Era una decisión temeraria, pero fue la que adoptó soberanamente el país. Lo
lógico era entonces que los paladines del NO dijeran en voz alta cuál era el
sacrificado camino que pedirían seguir a sus compatriotas, si es que tuviera
algún viso de racionalidad.
Pero
aquí está la paradoja. Inmediatamente después del dictamen del referendum,
Tsipras insistió en seguir negociando. No era un mal paso si formara parte de
alguna estrategia alterna. No fue así, seguramente para sorpresa de quien
anunció que Venezuela seguiría la vía griega. Pasaron 48 horas y Tsypras aceptó
la totalidad de las exigencias contenidas en la propuesta de los amigos del SI.
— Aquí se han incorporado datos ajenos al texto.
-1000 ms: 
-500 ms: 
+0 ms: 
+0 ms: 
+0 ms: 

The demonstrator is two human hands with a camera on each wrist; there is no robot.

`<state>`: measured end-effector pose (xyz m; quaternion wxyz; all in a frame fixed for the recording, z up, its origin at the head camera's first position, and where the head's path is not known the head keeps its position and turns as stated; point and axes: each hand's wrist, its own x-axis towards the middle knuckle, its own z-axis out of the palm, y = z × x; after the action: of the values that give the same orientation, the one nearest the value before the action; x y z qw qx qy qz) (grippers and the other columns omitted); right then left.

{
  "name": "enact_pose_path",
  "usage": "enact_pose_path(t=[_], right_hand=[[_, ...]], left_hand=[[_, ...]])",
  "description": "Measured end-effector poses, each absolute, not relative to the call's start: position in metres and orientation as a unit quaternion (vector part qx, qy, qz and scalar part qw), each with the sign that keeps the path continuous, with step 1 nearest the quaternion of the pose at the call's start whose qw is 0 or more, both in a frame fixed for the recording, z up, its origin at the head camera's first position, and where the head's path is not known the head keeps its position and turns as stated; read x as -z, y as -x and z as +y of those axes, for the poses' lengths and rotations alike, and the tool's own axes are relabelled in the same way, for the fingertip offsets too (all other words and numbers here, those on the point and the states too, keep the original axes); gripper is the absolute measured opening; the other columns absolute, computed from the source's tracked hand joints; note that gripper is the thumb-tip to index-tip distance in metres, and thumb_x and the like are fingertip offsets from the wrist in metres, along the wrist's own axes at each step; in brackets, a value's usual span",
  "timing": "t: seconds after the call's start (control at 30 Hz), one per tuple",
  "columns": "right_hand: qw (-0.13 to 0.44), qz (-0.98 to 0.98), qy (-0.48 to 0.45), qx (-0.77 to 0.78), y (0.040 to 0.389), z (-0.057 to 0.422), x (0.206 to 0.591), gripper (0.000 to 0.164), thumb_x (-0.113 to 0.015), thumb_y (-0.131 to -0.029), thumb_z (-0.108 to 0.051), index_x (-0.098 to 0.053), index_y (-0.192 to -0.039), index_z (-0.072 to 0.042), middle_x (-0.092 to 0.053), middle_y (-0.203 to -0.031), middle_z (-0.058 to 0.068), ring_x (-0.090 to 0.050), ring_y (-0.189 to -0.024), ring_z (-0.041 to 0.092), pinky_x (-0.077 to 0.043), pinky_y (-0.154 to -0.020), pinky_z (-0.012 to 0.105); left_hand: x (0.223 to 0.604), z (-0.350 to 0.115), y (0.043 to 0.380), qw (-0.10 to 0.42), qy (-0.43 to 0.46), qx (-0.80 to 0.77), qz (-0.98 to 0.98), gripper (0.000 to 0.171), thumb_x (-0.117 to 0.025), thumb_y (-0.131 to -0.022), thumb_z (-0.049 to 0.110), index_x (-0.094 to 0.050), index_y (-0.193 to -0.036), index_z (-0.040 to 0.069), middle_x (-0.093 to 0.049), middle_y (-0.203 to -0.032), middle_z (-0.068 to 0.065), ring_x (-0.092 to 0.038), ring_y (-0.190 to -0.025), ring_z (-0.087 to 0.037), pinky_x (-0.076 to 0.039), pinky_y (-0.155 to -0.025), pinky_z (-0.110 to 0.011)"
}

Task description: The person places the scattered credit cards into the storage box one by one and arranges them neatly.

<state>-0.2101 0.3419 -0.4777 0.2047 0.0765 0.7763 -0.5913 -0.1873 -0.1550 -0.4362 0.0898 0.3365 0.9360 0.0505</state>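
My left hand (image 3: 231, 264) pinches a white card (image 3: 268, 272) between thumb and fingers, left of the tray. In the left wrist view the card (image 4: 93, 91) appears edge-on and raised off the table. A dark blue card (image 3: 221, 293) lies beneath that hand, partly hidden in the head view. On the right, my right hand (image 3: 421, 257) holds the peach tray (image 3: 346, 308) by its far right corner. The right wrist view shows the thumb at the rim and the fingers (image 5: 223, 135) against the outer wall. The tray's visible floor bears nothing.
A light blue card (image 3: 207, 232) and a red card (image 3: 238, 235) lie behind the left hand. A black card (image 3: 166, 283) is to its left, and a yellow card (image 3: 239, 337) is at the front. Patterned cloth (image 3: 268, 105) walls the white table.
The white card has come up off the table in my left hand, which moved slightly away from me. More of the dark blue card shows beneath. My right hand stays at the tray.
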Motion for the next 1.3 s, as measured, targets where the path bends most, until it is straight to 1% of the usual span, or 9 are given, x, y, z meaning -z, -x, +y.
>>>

Detengámonos por un momento en este gran viraje –sin esperar a que lo
pellizquen, por lo menos- de 180%. Alexis Tsipras, integrado a la multitud,
había logrado conquistar nada menos que 61% del electorado. Esa masa engañada
creyó en él, se dejó arrastrar por su retórica y sus promesas y le entregó su
confianza.
¿Ni
dos días bastaron para que su radicalismo incendiario de largos meses se
decantara en tan artera y alevosa claudicación?
¿Cómo
puede alguien jugar con las emociones de la gran mayoría del pueblo y sin pedir
perdón, sin explicar nada, hacer exactamente lo que condenó con tanto vigor?
Lo
cierto es que Tsipra sigue al frente del país, aunque gran número de sus
encolerizados partidarios lo abandonaron. Sigue ahí y por el peso de las
realidades de la política necesitó apoyarse en los seguidores del SI.
¿Qué
le tocaba a este hombre? Renunciar.
¿Es
ese el camino que se propone el presidente Maduro?